What is the number of lines in these records with "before" in them? Answer with that number only.

[Source records]
----

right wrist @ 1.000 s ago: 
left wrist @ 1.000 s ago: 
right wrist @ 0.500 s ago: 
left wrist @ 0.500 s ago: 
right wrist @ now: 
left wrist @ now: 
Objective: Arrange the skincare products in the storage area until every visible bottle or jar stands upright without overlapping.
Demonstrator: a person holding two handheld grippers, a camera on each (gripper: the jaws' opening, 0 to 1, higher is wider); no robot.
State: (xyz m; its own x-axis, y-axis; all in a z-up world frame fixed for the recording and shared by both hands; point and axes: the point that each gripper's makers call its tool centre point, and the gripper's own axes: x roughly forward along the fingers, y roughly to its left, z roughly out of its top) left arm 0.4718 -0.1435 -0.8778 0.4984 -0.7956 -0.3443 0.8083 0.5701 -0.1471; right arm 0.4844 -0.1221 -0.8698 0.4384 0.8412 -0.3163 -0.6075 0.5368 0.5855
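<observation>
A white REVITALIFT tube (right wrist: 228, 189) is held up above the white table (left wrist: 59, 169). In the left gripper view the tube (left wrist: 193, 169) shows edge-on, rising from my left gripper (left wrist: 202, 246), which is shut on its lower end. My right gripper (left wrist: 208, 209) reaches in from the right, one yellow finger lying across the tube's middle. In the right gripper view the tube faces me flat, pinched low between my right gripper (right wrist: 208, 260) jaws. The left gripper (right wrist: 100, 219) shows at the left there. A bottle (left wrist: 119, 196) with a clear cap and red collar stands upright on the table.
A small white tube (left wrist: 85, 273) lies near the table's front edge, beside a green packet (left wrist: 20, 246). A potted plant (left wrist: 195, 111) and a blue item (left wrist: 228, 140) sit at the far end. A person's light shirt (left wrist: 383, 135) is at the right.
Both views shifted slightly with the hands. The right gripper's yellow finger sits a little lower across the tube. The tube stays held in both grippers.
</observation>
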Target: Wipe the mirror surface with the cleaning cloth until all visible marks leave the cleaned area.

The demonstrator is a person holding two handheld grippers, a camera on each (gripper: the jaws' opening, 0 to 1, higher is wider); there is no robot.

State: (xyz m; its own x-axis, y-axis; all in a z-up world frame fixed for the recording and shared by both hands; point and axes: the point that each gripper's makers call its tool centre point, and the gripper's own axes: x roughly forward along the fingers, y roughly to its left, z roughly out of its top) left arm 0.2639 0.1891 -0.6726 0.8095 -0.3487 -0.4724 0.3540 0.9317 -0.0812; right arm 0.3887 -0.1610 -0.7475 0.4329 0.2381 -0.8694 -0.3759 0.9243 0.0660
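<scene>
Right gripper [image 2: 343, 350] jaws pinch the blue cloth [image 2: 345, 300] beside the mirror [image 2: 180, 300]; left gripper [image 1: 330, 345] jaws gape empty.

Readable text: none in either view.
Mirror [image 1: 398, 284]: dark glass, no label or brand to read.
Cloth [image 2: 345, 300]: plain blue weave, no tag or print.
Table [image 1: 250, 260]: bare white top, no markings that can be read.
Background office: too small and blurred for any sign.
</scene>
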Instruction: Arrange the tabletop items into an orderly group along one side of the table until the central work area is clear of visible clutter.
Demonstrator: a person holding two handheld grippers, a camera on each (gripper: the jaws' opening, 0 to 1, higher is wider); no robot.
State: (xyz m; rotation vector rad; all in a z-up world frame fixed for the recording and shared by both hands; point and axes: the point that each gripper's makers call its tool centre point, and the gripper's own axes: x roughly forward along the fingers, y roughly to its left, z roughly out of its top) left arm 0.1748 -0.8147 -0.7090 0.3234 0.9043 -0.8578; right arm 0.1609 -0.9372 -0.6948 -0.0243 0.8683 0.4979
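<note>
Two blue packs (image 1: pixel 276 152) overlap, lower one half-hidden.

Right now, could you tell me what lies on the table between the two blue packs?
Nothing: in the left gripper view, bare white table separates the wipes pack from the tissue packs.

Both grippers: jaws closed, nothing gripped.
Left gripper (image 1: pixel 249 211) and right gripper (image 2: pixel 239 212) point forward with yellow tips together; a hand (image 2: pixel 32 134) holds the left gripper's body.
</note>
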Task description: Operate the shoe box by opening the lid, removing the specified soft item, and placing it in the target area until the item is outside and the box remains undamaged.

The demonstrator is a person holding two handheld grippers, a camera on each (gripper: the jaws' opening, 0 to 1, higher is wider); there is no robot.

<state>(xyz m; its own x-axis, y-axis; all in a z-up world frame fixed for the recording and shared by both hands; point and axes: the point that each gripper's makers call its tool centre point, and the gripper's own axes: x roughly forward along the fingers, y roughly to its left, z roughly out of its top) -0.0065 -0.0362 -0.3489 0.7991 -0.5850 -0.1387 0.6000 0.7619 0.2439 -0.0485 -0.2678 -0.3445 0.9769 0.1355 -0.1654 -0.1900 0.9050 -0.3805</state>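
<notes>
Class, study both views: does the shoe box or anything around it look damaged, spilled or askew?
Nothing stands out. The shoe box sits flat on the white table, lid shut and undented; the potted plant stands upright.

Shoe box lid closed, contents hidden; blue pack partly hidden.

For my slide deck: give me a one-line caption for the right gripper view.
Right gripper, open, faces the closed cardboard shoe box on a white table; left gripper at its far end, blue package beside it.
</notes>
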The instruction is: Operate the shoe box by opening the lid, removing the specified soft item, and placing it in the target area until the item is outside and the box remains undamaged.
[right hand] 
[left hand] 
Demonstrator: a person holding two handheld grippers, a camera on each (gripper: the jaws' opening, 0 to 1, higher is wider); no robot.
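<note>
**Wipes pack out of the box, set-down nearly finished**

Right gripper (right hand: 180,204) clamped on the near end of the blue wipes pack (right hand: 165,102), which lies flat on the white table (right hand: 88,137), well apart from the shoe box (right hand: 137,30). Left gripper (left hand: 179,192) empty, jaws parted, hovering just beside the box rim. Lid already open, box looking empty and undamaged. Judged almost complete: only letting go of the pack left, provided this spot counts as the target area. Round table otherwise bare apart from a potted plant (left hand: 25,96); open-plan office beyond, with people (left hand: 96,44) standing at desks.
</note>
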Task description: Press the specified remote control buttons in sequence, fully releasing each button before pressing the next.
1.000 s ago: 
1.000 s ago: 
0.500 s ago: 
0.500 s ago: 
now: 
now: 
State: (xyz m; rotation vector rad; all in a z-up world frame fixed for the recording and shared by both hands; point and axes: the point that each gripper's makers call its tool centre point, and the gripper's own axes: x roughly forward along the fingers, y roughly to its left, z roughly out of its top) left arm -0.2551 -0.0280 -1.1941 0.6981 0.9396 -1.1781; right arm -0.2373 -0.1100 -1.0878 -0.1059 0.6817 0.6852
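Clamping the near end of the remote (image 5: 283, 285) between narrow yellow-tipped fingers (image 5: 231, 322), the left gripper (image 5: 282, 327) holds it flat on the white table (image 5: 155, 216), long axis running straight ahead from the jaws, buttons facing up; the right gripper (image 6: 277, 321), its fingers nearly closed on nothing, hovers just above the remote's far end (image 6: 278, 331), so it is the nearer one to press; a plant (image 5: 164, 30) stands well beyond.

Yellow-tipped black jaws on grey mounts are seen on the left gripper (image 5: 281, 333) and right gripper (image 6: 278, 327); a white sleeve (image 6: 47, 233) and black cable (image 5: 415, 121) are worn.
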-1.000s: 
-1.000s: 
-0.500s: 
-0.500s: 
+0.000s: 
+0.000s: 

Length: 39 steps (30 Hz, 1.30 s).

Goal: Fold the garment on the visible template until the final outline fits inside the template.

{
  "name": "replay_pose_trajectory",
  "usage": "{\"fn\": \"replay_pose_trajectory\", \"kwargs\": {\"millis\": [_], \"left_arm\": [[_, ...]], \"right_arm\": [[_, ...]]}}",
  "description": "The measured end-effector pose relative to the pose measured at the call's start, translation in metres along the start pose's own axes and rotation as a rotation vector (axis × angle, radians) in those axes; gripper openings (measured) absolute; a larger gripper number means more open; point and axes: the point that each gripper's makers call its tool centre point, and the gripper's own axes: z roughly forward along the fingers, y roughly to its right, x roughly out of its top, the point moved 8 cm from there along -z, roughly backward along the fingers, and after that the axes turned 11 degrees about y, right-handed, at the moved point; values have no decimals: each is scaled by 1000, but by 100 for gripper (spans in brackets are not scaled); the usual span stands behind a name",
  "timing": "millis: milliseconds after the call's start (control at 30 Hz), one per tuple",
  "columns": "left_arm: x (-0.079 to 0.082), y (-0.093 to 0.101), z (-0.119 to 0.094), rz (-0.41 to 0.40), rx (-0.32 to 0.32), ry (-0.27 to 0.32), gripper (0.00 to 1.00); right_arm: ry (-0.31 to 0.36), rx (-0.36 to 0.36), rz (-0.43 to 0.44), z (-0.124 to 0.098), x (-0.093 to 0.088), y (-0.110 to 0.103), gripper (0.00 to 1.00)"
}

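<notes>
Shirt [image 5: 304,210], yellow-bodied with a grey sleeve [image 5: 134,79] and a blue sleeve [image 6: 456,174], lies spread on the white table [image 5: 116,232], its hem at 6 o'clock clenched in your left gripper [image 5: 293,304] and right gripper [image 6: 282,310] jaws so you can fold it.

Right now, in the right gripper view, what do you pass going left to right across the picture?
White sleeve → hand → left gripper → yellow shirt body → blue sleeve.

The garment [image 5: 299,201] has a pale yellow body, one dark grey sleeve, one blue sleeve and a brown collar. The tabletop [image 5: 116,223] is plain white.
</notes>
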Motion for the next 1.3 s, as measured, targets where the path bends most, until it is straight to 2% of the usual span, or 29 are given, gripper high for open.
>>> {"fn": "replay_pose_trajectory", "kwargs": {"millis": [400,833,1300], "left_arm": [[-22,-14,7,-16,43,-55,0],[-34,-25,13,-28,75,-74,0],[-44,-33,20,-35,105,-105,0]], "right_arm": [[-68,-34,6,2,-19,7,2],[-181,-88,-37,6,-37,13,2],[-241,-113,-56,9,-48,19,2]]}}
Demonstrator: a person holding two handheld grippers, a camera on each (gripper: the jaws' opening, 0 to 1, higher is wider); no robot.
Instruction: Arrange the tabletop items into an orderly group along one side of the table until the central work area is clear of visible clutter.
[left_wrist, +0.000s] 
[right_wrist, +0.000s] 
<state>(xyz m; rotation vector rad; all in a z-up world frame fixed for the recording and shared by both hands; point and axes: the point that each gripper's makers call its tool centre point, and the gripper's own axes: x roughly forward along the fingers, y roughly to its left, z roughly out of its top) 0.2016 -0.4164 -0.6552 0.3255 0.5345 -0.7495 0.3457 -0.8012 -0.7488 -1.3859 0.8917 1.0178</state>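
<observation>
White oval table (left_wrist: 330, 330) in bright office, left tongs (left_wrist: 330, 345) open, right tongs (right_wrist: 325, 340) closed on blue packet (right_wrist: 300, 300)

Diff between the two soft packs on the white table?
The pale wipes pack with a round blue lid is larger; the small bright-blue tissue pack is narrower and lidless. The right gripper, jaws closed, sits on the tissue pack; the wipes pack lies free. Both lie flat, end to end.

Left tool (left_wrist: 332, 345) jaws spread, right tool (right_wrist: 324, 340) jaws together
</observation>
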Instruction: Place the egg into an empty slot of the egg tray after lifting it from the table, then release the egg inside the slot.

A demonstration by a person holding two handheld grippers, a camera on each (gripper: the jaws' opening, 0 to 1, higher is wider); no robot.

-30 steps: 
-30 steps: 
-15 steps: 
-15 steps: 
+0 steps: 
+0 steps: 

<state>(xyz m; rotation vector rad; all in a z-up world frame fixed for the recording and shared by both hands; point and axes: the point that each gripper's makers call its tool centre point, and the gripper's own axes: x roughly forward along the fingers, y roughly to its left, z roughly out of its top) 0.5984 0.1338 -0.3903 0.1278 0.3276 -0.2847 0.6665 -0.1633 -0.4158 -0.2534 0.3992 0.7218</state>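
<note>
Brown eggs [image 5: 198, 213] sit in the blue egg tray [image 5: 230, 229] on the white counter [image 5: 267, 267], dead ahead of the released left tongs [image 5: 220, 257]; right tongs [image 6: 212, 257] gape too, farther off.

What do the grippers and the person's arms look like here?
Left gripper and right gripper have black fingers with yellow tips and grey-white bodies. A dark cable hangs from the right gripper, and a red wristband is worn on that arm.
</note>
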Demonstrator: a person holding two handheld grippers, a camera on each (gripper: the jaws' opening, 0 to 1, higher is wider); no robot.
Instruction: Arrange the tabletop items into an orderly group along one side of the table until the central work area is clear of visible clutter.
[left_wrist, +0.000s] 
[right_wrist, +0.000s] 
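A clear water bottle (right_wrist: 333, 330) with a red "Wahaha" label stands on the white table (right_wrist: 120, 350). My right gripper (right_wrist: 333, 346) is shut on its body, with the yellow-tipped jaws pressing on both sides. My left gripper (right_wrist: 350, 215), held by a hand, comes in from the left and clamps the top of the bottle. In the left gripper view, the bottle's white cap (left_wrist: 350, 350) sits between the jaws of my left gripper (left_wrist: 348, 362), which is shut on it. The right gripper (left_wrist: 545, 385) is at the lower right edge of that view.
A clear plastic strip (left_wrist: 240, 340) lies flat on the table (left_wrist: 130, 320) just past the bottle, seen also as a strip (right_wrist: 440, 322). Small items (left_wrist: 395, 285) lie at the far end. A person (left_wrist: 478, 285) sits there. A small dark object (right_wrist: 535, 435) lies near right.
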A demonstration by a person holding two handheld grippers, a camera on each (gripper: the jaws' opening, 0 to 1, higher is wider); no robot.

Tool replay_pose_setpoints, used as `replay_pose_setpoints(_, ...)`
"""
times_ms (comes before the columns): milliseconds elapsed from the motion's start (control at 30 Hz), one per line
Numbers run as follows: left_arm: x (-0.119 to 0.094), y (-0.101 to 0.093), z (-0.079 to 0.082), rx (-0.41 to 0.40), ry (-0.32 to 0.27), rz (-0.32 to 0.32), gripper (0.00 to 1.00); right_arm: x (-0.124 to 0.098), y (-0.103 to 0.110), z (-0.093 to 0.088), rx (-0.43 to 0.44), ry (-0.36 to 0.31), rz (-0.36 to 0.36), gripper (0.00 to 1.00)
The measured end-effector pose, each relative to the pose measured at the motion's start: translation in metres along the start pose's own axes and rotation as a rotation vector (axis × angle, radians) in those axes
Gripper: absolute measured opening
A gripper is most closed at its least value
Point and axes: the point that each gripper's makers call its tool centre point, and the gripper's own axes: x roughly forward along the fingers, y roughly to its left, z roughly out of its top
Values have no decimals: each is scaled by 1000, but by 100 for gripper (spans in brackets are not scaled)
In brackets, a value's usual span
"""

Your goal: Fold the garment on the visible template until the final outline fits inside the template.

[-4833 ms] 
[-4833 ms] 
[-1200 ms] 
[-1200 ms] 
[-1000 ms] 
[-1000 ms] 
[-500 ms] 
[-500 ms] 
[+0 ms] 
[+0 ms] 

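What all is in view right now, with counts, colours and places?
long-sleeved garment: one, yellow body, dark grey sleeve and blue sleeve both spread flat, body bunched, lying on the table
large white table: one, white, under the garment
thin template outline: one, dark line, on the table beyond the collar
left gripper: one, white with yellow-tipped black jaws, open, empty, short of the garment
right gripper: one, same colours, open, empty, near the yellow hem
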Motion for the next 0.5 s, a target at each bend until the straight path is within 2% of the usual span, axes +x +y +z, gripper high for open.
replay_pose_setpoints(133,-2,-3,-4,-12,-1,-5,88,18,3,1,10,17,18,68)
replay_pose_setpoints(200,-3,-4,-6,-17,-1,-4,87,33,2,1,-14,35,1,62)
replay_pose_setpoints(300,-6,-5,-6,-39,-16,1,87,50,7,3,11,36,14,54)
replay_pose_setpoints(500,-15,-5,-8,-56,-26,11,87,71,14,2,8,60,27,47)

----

# SOLUTION FOR THIS TASK
2